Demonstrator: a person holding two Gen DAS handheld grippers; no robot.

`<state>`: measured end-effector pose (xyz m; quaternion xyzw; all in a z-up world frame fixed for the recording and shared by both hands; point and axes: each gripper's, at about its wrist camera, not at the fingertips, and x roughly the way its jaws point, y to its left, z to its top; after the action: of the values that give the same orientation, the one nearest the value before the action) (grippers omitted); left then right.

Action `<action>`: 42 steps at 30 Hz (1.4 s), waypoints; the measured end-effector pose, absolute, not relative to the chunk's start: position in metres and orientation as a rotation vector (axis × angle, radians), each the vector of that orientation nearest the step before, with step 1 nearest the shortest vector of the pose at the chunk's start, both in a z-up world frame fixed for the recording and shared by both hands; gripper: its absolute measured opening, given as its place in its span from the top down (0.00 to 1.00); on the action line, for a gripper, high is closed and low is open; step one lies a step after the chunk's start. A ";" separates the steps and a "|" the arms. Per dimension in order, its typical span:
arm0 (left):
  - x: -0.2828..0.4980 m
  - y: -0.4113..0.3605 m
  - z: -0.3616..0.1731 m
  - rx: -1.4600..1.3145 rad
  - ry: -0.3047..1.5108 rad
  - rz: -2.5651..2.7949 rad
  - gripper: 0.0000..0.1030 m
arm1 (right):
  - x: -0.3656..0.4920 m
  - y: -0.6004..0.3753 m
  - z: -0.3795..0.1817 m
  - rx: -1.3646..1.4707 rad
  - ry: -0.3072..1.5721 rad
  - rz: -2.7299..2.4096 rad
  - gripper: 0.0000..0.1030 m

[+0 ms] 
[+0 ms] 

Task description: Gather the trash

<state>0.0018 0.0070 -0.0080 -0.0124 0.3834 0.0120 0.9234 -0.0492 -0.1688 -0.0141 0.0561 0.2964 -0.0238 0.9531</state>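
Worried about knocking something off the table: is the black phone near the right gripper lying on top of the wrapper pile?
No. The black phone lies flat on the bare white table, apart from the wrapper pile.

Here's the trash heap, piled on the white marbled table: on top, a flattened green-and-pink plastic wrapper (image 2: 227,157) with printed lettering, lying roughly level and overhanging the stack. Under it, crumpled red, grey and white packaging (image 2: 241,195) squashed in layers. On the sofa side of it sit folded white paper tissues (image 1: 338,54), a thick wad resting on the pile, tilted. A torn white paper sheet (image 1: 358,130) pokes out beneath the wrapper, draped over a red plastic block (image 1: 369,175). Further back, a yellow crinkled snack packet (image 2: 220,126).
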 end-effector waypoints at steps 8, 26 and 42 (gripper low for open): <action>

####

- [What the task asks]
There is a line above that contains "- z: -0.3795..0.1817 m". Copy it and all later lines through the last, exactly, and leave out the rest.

- [Written reply]
  - z: -0.3795..0.1817 m
  - rx: -1.3646..1.4707 rad
  - ry: -0.3072..1.5721 rad
  - rz: -2.7299..2.4096 rad
  - gripper: 0.0000..0.1030 m

[+0 ms] 
[+0 ms] 

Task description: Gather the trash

<state>0.0018 0.0070 -0.0080 -0.0124 0.3834 0.0120 0.9234 -0.0492 -0.1688 -0.0141 0.0561 0.2964 -0.0238 0.9531</state>
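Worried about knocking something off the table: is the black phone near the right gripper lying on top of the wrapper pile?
No. The black phone lies flat on the bare white table, apart from the wrapper pile.

Here's the trash heap, piled on the white marbled table: on top, a flattened green-and-pink plastic wrapper (image 2: 227,157) with printed lettering, lying roughly level and overhanging the stack. Under it, crumpled red, grey and white packaging (image 2: 241,195) squashed in layers. On the sofa side of it sit folded white paper tissues (image 1: 338,54), a thick wad resting on the pile, tilted. A torn white paper sheet (image 1: 358,130) pokes out beneath the wrapper, draped over a red plastic block (image 1: 369,175). Further back, a yellow crinkled snack packet (image 2: 220,126).
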 end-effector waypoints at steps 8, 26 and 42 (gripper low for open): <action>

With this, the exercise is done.